=== What is needed ===
All lines from the first one in the listing below to the one holding "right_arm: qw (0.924", inclusive, are to be copied exactly.
______________________________
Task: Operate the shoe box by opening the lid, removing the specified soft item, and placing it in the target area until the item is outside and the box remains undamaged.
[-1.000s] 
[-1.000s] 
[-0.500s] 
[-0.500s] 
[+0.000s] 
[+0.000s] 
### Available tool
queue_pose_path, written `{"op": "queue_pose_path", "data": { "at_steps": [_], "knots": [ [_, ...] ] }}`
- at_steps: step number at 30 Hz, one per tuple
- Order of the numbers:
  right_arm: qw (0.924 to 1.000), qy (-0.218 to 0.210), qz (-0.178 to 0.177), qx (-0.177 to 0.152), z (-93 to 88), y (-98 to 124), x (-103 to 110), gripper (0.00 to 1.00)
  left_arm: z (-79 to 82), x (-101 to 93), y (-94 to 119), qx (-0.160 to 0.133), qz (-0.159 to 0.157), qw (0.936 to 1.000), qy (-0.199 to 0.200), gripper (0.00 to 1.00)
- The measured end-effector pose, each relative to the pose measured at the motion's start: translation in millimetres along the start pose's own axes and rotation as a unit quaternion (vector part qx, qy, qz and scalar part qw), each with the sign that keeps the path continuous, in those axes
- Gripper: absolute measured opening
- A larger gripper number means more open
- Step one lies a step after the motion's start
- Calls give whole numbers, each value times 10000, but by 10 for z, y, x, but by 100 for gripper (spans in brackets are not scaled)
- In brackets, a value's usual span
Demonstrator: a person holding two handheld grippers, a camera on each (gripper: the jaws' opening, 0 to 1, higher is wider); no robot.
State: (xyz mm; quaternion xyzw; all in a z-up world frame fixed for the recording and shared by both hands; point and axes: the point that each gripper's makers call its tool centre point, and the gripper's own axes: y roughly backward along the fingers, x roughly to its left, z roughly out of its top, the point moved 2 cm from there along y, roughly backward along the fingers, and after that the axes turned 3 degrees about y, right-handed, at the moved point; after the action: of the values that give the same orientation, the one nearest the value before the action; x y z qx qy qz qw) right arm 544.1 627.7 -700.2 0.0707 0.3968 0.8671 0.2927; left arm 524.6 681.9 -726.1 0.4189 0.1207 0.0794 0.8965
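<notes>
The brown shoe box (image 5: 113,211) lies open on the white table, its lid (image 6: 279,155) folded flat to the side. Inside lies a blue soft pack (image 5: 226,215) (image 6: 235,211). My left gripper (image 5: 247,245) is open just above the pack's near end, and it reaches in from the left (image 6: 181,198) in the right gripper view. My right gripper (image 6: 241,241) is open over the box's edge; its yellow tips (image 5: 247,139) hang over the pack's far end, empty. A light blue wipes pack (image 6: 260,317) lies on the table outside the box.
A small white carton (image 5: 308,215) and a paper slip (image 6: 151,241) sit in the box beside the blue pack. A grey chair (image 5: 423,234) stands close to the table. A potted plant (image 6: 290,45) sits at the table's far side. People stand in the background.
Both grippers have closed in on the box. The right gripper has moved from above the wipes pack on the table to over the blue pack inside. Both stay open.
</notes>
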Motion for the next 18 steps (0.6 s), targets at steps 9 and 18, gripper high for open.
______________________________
=== Answer to this task ===
Task: Operate the shoe box by opening the lid, removing the specified soft item, and placing it in the target area until the item is outside and the box remains undamaged.
[-1.000s] 
[-1.000s] 
[-0.500s] 
[-0.500s] 
[+0.000s] 
[+0.000s] 
### Available tool
queue_pose_path, written `{"op": "queue_pose_path", "data": { "at_steps": [_], "knots": [ [_, ...] ] }}`
- at_steps: step number at 30 Hz, one per tuple
- Order of the numbers:
  right_arm: qw (0.924 to 1.000), qy (-0.218 to 0.210), qz (-0.178 to 0.177), qx (-0.177 to 0.152), z (-93 to 88), y (-98 to 124), x (-103 to 110), gripper (0.00 to 1.00)

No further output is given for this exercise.